Emirates flight EK421, an Airbus A380 ‘super jumbo’ operating from Perth, Western Australia to Dubai, encountered severe turbulence during the cruise. The flight was over the Persian Gulf at the time of the reported incident.

Flight track of Emirates flight EK421 from Perth to Dubai.

Speaking to the Daily Mail, a spokesperson for the airline Emirates stated that the aircraft “briefly encountered unexpected turbulence mid-flight”

Severe Turbulence over Persian Gulf

The severity of the in-flight turbulence caused some passengers to hit the cabin ceiling, causing damage to the cabin interior.

Photographs from passengers have surfaced on Twitter X, showing the severity of damage to the cabin interior.
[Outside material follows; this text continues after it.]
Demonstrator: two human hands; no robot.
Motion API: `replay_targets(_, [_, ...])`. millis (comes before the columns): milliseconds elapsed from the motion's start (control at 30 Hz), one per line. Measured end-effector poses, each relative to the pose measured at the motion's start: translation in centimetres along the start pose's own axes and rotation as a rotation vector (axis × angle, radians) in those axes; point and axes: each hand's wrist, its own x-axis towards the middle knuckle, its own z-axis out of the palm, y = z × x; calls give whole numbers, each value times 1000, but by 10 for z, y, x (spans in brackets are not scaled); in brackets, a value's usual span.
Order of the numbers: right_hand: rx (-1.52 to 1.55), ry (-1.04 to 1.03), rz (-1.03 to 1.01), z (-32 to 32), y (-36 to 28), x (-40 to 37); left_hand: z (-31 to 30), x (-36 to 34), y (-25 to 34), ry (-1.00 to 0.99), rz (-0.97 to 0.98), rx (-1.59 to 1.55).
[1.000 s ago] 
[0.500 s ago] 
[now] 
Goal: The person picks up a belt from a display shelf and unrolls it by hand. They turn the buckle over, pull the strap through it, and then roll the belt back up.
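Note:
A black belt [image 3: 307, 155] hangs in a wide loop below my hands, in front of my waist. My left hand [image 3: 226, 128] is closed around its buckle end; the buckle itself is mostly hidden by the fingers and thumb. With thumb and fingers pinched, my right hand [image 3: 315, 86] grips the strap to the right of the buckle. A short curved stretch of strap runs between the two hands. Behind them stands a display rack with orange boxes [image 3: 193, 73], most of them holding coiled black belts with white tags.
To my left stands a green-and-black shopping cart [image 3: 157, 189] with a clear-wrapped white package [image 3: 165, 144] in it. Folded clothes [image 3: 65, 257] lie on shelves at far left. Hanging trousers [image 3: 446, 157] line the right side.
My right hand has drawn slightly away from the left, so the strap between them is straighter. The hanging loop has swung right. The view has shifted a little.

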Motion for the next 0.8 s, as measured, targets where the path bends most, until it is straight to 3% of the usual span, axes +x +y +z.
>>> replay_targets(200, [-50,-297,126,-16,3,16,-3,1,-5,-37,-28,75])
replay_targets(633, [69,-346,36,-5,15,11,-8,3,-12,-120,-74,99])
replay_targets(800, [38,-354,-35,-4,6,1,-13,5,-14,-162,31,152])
It is understood that operational crew provided first aid and assistance during the onwards flight. The aircraft was subsequently met by medical support staff on landing in Dubai.
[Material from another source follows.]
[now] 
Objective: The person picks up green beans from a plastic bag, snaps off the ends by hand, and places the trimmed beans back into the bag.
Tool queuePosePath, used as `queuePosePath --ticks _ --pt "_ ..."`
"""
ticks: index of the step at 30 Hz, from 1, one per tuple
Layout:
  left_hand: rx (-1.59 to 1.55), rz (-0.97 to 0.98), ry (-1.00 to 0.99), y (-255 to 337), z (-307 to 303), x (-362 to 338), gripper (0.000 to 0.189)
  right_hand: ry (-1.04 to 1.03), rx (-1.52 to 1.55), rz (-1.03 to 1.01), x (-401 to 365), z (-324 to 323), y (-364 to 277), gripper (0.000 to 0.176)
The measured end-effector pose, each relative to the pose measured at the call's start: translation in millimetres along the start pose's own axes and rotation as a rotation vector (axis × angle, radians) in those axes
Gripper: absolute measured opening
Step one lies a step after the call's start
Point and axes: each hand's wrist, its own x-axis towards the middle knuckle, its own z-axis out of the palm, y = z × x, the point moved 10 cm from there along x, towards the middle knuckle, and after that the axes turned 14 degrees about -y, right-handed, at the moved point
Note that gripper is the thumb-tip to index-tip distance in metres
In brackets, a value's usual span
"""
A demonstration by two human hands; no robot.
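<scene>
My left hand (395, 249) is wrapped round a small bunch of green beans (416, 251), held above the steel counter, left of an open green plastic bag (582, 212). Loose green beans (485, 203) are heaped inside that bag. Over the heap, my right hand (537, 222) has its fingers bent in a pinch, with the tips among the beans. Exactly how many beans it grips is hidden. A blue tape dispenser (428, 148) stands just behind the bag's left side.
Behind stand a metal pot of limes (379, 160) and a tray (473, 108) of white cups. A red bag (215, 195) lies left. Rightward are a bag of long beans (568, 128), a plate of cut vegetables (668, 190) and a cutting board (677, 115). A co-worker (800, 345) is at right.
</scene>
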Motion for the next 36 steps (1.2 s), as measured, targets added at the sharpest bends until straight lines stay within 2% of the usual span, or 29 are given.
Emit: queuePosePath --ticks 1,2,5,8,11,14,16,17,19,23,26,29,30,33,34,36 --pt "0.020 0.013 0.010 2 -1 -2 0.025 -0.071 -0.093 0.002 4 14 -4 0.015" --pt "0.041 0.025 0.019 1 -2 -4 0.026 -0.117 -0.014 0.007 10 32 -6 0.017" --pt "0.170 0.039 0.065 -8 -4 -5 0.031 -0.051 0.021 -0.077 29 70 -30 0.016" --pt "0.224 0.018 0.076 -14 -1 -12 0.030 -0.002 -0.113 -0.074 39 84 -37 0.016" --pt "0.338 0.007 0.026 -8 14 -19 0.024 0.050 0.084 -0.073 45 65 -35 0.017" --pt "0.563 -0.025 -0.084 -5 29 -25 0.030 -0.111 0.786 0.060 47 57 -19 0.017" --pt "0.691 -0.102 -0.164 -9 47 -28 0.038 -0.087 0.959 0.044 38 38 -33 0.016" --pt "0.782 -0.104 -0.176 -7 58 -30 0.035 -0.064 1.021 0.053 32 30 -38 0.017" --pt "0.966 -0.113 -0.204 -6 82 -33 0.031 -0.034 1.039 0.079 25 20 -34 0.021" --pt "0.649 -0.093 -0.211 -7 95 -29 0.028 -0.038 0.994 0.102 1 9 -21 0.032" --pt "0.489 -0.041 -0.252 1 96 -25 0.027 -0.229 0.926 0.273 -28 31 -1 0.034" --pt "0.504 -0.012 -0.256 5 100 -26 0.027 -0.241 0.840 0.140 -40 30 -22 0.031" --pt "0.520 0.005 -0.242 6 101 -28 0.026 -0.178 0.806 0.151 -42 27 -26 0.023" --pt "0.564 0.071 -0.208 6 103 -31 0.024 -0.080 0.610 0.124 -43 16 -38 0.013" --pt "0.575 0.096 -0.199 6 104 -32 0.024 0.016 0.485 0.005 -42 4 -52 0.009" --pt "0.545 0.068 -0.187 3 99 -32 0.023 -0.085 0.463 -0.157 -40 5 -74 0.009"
14 occupants of the flight received medical attention after the aircraft landed on Wednesday morning, with several reporting injuries.

In-Flight Turbulence

A 2023 study published in the journal Geophysical Research Letters has found that severe clear-air turbulence has increased by 55% over the past four decades.

This can be attributed to a range of factors. An increase in the sheer number of commercial flights means a potential increase in the number of aircraft transiting through regions where turbulence may occur.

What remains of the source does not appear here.